_WHAT IS BEING ASKED_
An exact transcription of the entries is required, with none of the pictures carried over.
· · · · · · ·
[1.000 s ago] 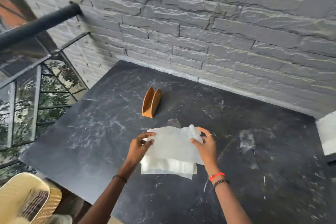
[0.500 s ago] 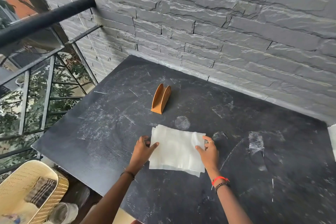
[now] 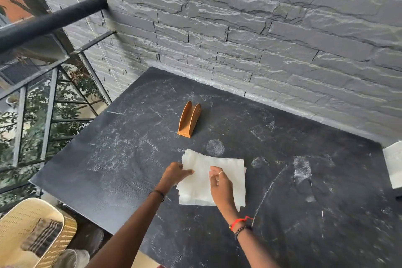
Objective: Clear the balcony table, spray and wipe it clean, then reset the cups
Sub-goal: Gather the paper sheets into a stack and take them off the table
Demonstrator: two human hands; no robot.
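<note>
- A stack of white napkins (image 3: 232, 172) lies flat on the dark table (image 3: 108, 169), near its front edge and roughly in the middle of its width.
- The left hand (image 3: 176, 175) grips the left edge of the stack, with the thumb laid on top and the fingers curled at the side.
- The right hand (image 3: 221, 185) rests on top of the stack with its fingers bent. I cannot tell whether they pinch a sheet or only press down.
- An orange napkin holder (image 3: 189, 119) stands upright behind the napkins, apart from them, and nothing sits in its slot.
- The table top carries pale smears, scratches and round marks.
- A woven basket (image 3: 65, 235) sits below the table's front left corner, with striped cloth inside.
- A grey stone wall (image 3: 239, 28) runs along the far side of the table, and a black railing (image 3: 50, 22) meets it on the left.
- A white object (image 3: 393, 165) shows at the right edge, cut off by the frame.
</note>
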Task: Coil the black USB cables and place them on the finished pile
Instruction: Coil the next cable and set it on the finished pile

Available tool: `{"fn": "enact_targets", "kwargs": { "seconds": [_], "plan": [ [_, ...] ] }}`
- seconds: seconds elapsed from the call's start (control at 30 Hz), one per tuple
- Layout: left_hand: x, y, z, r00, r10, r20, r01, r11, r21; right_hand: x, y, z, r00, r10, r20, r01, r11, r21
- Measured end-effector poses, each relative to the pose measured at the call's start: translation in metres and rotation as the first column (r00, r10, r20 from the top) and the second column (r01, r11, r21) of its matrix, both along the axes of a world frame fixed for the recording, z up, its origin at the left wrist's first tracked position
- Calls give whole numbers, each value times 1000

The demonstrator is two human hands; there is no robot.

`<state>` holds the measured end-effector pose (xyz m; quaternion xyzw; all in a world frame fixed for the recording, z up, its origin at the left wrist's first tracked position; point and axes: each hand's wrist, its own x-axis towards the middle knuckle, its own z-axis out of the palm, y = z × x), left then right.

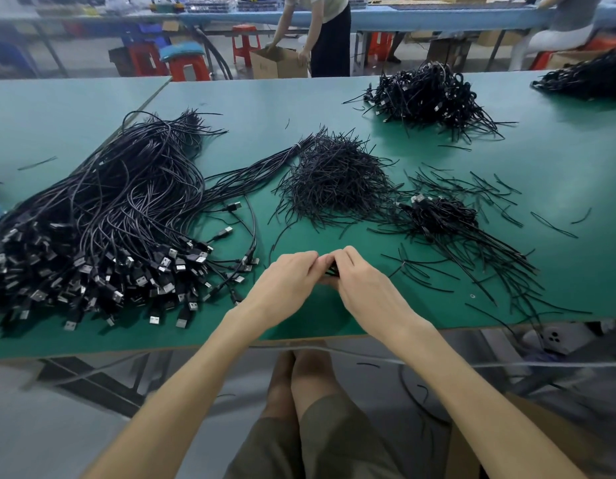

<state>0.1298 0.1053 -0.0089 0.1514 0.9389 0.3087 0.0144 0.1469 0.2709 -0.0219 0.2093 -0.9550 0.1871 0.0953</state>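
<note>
Black USB cable (331, 271) is pinched between the left hand (292, 276) and right hand (356, 278), fingers curled around it, over the green desk (334, 108); loose cables (102, 216) heaped left, coiled pile (441, 216) right.

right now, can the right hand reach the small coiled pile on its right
Probably yes: only flat loose ties lie between the right hand and the coiled pile. But it and the left hand both grip a cable, so it is busy.
</note>
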Motion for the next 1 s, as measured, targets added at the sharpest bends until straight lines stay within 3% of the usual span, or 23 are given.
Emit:
{"fn": "enact_targets", "kwargs": {
  "seconds": [0.1, 0.23, 0.7, 0.87, 1.0],
  "plan": [
    [-1, -1, 1, 1000, -5, 9, 5, 999, 38, 3, 1, 1, 997, 5, -83, 0, 999, 53],
    [-3, -3, -1, 999, -30, 20, 28, 997, 71, 5, 2, 4, 989, 4, -145, -3, 1000, 4],
    [-10, -6, -9, 977, -159, 139, 141, 981, 130, -4, 2, 1, 983, -2, -184, 22, 994, 109],
    [-15, 1, -12, 998, -43, 54, 31, 978, 208, -15, -1, -2, 969, -38, -244, 51, 997, 50],
    [-41, 0, -9, 967, 195, 161, -246, 872, 423, -18, -2, -3, 920, -215, -329, 222, 975, -17]
  ]
}}
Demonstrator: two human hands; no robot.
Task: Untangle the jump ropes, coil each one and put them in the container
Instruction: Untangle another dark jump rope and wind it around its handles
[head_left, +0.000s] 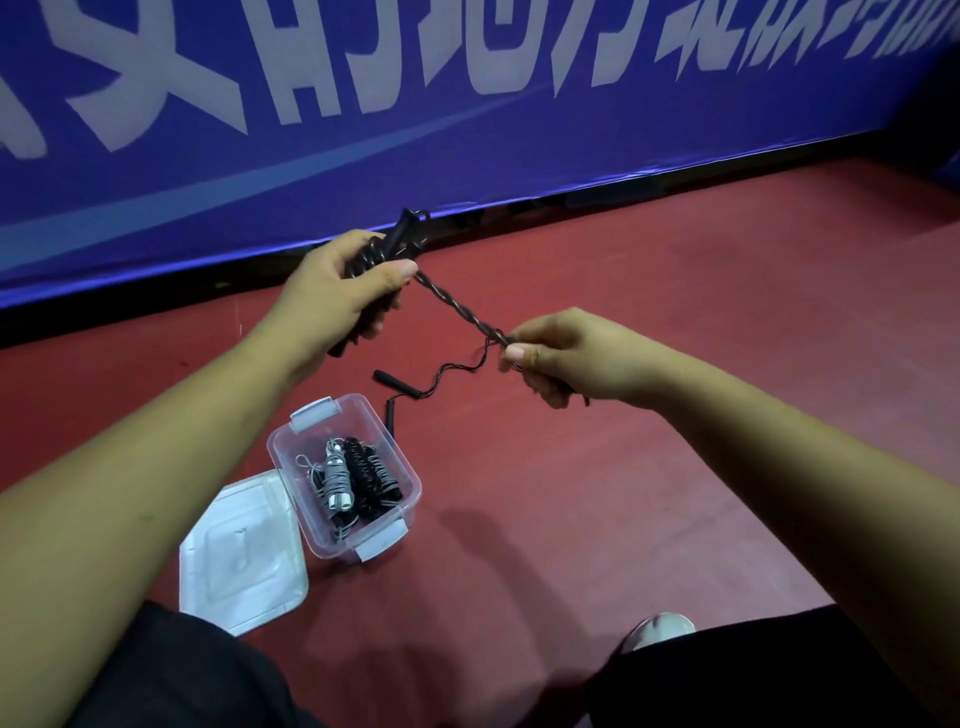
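Note:
My left hand (337, 291) grips a partly coiled black jump rope with its black handles (399, 234) sticking up past my fingers. A twisted stretch of black cord (457, 306) runs taut from it down to my right hand (561, 358), which pinches the cord. Below my hands, a loose black cord (447, 371) with two black handles (397, 382) lies on the red floor. The clear plastic container (311, 499) stands open on the floor beneath my left forearm. Inside it lie a coiled grey rope (335, 478) and a coiled black rope (369, 480).
The container's clear lid (244, 561) lies flat on the floor just left of it. A blue banner with white characters (467, 130) runs along the back. My dark trouser legs and a light shoe (660, 629) are at the bottom. Red floor (675, 249) stretches to the right.

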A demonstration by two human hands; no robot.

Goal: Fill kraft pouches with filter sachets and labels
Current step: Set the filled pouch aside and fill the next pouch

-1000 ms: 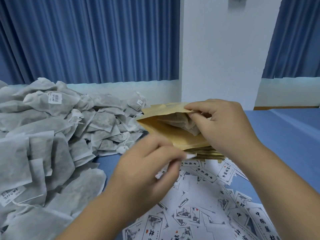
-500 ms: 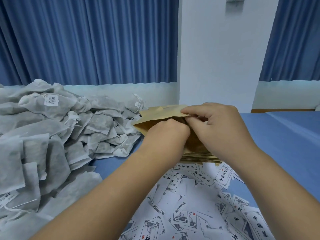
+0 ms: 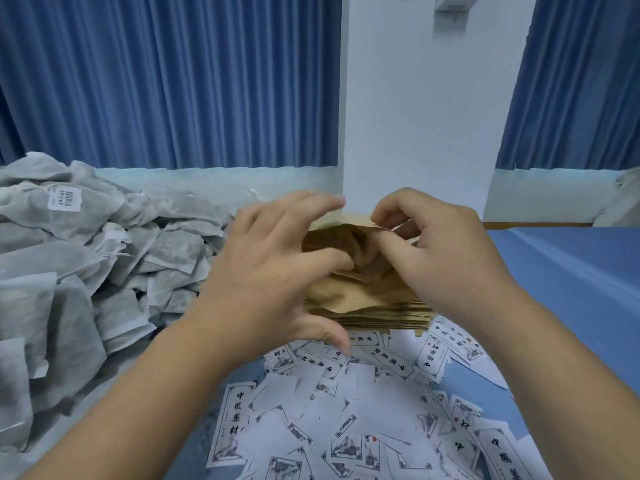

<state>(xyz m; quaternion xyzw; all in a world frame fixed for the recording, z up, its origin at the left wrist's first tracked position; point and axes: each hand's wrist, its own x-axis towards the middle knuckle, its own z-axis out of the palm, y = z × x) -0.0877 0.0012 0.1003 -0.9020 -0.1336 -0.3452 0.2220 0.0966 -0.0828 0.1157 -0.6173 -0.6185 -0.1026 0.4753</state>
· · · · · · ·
_TASK ANSWER_
[1.000 s ago] 
[0.500 s ago] 
[now] 
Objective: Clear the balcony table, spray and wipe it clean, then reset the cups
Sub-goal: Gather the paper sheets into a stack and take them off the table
Demonstrator: two human hands; no robot.
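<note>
- A stack of white napkins (image 3: 232, 172) lies flat on the dark table (image 3: 108, 169), near its front edge and roughly in the middle of its width.
- The left hand (image 3: 176, 175) grips the left edge of the stack, with the thumb laid on top and the fingers curled at the side.
- The right hand (image 3: 221, 185) rests on top of the stack with its fingers bent. I cannot tell whether they pinch a sheet or only press down.
- An orange napkin holder (image 3: 189, 119) stands upright behind the napkins, apart from them, and nothing sits in its slot.
- The table top carries pale smears, scratches and round marks.
- A woven basket (image 3: 65, 235) sits below the table's front left corner, with striped cloth inside.
- A grey stone wall (image 3: 239, 28) runs along the far side of the table, and a black railing (image 3: 50, 22) meets it on the left.
- A white object (image 3: 393, 165) shows at the right edge, cut off by the frame.
</note>
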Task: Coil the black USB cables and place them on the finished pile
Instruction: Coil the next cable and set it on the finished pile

Available tool: `{"fn": "enact_targets", "kwargs": { "seconds": [_], "plan": [ [_, ...] ] }}`
- seconds: seconds elapsed from the call's start (control at 30 Hz), one per tuple
- Layout: left_hand: x, y, z, r00, r10, r20, r01, r11, r21; right_hand: x, y, z, r00, r10, r20, r01, r11, r21
- Measured end-effector poses, each relative to the pose measured at the call's start: translation in metres and rotation as the first column (r00, r10, r20 from the top) and the second column (r01, r11, r21) of its matrix, both along the axes of a world frame fixed for the recording, z up, its origin at the left wrist's first tracked position
- Calls give whole numbers, each value times 1000

The demonstrator is two human hands; there is no robot.

`<state>` holds the measured end-effector pose (xyz m; quaternion xyzw; all in a world frame fixed for the recording, z up, its origin at the left wrist's first tracked position; point and axes: each hand's wrist, its own x-axis towards the middle knuckle, its own z-axis out of the palm, y = z × x), left then right.


<state>0.1298 0.1053 -0.0089 0.1514 0.9389 0.3087 0.0144 0.1469 0.2709 -0.0219 0.2093 -0.9550 0.1871 0.0953</state>
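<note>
Black USB cable (331, 271) is pinched between the left hand (292, 276) and right hand (356, 278), fingers curled around it, over the green desk (334, 108); loose cables (102, 216) heaped left, coiled pile (441, 216) right.

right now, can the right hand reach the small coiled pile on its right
Probably yes: only flat loose ties lie between the right hand and the coiled pile. But it and the left hand both grip a cable, so it is busy.
</note>
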Motion for the next 1 s, as measured, targets added at the sharpest bends until straight lines stay within 3% of the usual span, or 23 are given.
Emit:
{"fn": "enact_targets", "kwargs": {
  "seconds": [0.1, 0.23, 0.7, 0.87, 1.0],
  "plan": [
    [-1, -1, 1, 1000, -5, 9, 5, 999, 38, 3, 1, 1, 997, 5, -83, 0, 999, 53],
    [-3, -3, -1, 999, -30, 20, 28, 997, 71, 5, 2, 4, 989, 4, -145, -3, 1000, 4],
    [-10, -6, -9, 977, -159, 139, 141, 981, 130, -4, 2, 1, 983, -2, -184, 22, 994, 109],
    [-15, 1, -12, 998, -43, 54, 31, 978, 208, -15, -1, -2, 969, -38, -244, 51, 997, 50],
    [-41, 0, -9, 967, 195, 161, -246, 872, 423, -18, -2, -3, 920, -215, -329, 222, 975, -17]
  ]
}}
Demonstrator: two human hands; no robot.
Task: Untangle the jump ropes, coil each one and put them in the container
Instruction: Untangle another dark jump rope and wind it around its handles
[head_left, +0.000s] 
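Note:
My left hand (337, 291) grips a partly coiled black jump rope with its black handles (399, 234) sticking up past my fingers. A twisted stretch of black cord (457, 306) runs taut from it down to my right hand (561, 358), which pinches the cord. Below my hands, a loose black cord (447, 371) with two black handles (397, 382) lies on the red floor. The clear plastic container (311, 499) stands open on the floor beneath my left forearm. Inside it lie a coiled grey rope (335, 478) and a coiled black rope (369, 480).
The container's clear lid (244, 561) lies flat on the floor just left of it. A blue banner with white characters (467, 130) runs along the back. My dark trouser legs and a light shoe (660, 629) are at the bottom. Red floor (675, 249) stretches to the right.
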
A demonstration by two human hands; no robot.

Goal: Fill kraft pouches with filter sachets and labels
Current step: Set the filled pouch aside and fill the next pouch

-1000 ms: 
-500 ms: 
+0 ms: 

<state>(xyz m; quaternion xyzw; all in a world frame fixed for the recording, z up, its origin at the left wrist's first tracked position; point and axes: each hand's wrist, its own x-axis towards the middle knuckle, its own z-axis out of the palm, y = z × x) -0.0877 0.0012 0.1003 -0.9020 -0.1336 -0.3452 0.2220 0.0966 -0.0828 0.1157 -0.6173 -0.6185 -0.1026 0.4753</state>

This exercise has nothing more to it.